Any healthcare provider who expects a partner/spouse to be 'in full agreement' concerning the form of contraception and solicits his/her 'full agreement' for a contraceptive medical procedure on a person should be reported. It is NOT for anyone to decide a form of contraception except for the person whose body it is.

A person who is 24 is an adult, not a child, and as long as he/she is in full possession of his/her mental faculties, is entitled to make such a decision on his/her own.

I'm utterly gobsmacked that in 2018 anyone would believe a spouse has the right to veto who a husband or wife does with his/her body.

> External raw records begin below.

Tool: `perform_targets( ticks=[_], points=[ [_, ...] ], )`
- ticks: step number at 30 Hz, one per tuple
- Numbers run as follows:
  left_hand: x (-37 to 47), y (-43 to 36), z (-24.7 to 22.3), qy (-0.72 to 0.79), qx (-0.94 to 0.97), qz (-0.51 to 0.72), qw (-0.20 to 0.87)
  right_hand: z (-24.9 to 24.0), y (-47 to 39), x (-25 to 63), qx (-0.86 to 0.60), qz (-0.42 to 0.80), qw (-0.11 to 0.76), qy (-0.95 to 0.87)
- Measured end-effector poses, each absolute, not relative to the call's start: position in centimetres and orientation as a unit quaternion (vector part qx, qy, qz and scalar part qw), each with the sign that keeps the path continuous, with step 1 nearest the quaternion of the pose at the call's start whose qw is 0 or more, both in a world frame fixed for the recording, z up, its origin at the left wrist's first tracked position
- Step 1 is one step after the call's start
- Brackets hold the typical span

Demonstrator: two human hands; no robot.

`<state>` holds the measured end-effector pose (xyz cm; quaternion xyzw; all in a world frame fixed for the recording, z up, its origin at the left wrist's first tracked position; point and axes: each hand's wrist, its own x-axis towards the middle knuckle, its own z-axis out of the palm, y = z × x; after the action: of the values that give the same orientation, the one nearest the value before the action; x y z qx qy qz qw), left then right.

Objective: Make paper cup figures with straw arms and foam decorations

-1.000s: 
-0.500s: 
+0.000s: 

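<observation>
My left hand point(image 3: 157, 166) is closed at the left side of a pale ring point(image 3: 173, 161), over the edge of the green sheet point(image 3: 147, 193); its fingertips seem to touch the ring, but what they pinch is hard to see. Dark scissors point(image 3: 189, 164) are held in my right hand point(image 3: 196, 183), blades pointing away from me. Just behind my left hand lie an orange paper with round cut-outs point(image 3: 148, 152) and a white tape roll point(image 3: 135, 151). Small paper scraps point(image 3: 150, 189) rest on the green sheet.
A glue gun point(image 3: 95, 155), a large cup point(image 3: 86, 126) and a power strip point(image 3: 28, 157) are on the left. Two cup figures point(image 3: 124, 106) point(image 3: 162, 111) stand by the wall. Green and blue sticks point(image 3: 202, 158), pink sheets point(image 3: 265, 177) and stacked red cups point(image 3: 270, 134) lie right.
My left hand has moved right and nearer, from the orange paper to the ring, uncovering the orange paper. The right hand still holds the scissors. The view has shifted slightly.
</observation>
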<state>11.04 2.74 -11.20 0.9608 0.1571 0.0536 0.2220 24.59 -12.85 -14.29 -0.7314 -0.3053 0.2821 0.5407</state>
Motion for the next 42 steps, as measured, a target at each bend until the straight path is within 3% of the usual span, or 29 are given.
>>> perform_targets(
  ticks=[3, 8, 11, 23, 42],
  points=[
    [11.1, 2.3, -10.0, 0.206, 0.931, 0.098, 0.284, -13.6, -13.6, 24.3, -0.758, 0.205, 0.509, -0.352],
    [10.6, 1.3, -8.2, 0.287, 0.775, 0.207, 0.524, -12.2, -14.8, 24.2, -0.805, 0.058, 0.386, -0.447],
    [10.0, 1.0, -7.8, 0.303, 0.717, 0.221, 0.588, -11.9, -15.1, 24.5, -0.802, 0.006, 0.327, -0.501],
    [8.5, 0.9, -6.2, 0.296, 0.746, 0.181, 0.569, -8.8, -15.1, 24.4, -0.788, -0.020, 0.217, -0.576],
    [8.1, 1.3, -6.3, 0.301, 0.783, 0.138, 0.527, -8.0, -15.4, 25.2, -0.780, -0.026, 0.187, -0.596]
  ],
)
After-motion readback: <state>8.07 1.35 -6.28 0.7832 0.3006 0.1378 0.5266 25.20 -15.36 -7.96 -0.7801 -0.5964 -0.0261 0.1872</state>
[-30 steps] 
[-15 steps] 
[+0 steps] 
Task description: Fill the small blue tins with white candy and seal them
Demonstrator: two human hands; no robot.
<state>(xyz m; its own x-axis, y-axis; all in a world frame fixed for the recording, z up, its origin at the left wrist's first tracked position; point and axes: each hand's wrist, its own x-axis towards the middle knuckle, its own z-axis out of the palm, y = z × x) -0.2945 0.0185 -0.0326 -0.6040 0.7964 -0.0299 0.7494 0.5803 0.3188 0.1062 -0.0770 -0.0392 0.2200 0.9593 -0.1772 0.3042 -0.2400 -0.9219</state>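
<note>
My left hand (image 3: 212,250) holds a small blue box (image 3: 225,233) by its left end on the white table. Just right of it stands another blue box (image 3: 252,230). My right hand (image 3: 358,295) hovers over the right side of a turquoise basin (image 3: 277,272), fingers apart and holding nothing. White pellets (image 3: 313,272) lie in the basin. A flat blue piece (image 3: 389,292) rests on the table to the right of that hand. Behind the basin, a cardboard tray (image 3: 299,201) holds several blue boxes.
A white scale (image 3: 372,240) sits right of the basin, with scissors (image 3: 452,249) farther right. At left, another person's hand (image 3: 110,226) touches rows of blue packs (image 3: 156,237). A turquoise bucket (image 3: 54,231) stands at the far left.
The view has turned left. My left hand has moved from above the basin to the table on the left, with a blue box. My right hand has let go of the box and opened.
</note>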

expatinscotland · 26/01/2018 07:52

'As a couple it’s not a decision one partner can make.'

Bollocks! By that logic, a woman can't have an abortion if she doesn't want to have a child and her partner or spouse does, or use contraception if her spouse or partner doesn't approve. A person has autonomy over his/her reproduction. If the spouse or partner doesn't agree with how his/her OH exercises that right, then they're free to live, but never to determine the choice a person makes over one's own body.

FancyNewBeesly · 26/01/2018 07:53

Of course it's his body and his choice.

However, I would never render myself permanently infertile without discussing it with my DH properly, weighing up all the options, taking his feelings into account and then making a decision. If I decided to deprive him of more children when he wanted them, I'd be fully aware that he would be well within his rights to leave me and have children with someone else.

He must feel pretty strongly about it given that he's willing to undergo a painful procedure himself when there are longterm contraception options available to you.

If it were me, I would be suggesting that I get a coil fitted (even though my experience with the Mirena was horrendous) and to reassess in several years. It seems very rash to do this so young when you have no idea what life holds.

Elocutioner · 26/01/2018 07:55

He's a selfish piece of shit. It's a decision which should be mutual and it's a massive lack of respect for you not to involve you in the decision.

No, I don't think I could get over it.